Just the way the Torah reading of Teruma/Offerings always rubs up against Purim. This is the time of year we are called to offer up the half-shekel, the donations to the Temple, the gifts to the poor. We are headed towards Nissan – the month of full on miracles, so it makes sense that we precede that epic receiving with some epic giving. For when we open the window to give, we open the window to receive.

Here’s how to do it:

Simply go to this website www.makingmiracles.weebly.com

and write in your miracle request…as well as your very best offering.

Requests: Describe your desired miraculous state and we will do our best to find a partner who can help you meet it.

Donations: Describe what you are willing and able to offer. This can be in the fine form of money, of course. But also offerings of time, advise, assistance in your particular area of expertise. For instance, I’m offering a free couple’s workshop to a couple in need of a marital miracle. (Real offer, a 1800sh value. Write me!)

Givers, this is a marvelous chance to get in touch with your gifts. Let us know what kind of miracles you are most called to partner in. Maybe it’s for healing, for helping children, for funding education, or for manifesting creative dreams. Maybe you are particularly gifted with hosting Shabbas – so offer to host 2 – or 20 – Shabbas guests. Maybe you are gifted with art – offer an art class to a family in need. Get in touch with your gifts – and then give. Open windows best receive!

And finally, whether you partake in the Gemach or not….at the very least, just take this opportunity to stop a moment and invite some miraculous into your life.

Go ahead and close your eyes and imagine that you are digging into your soul pockets…right down to that deepest prayer for what you most earnestly need. Dig in til you find it. I assure you it’s there.

I recommend imagining the face of your favorite tzadik – the Lubavitcher Rebbe (below) always works wonders for me. Ask for his/her assistance.

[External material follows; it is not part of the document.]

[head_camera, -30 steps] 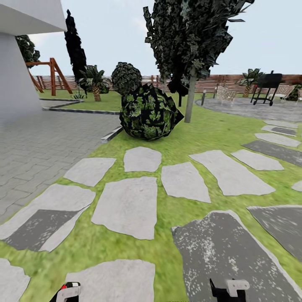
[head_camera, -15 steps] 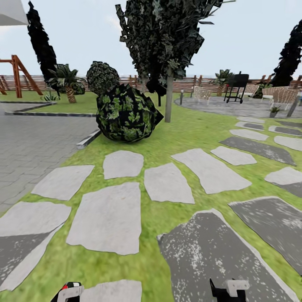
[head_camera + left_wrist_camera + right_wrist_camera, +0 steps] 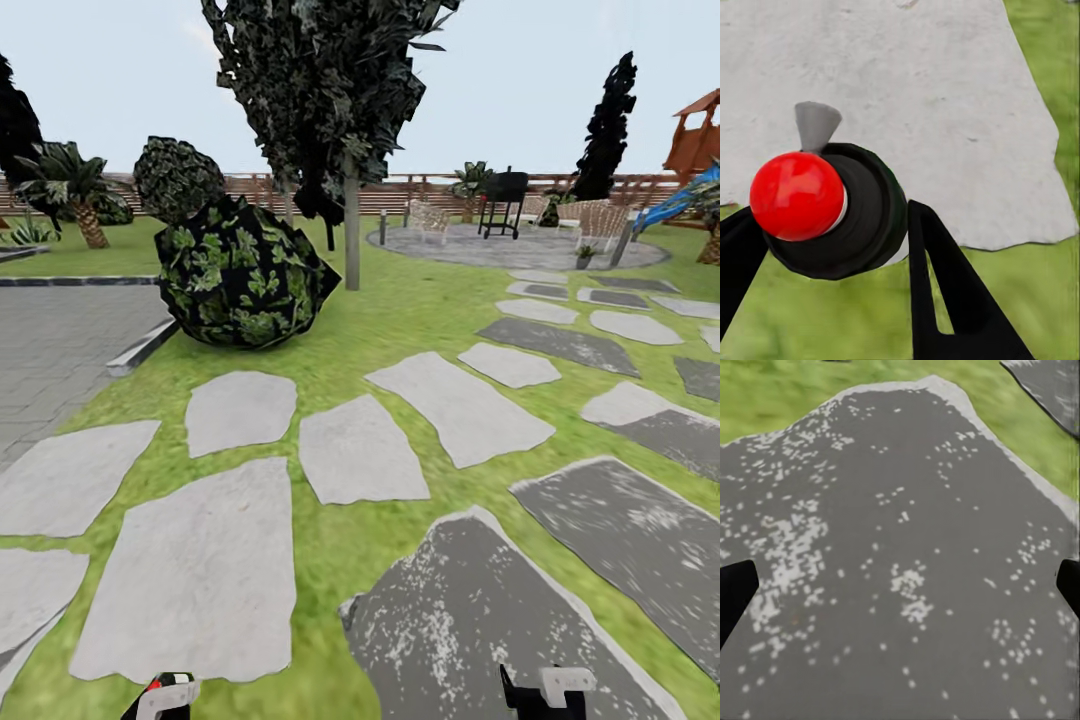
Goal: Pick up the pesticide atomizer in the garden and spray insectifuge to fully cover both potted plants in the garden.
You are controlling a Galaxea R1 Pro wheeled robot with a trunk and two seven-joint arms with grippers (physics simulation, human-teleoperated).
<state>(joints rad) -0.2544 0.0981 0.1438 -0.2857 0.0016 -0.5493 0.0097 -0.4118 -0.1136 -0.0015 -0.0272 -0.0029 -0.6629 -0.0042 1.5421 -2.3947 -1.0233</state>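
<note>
Left wrist view: left end effector [image 3: 832, 247] clamped on pesticide atomizer [image 3: 832, 210] | right end effector [image 3: 900, 585] wide open, empty | risk: bottle slipping while crossing stepping stones [image 3: 355, 450].

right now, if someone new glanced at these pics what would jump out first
In the left wrist view, a bright red ball cap tops a dark round object between the left gripper's black fingers, above a pale stepping stone. In the head view, a dark leafy round bush sits left of centre on the lawn, a tall dark tree beside it.
</note>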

Now squeeze that prayer clean through. Right now, as quick as it takes for a street light to change.

And then also ask yourself, from that place, what riches do you have to offer others? Imagine that as you hit that deepest place of prayer you also find there your own offering.

Pull that gemstone up with you from your rock-bottom pit.

Let’s partner with the clouds and bring something wonderful down!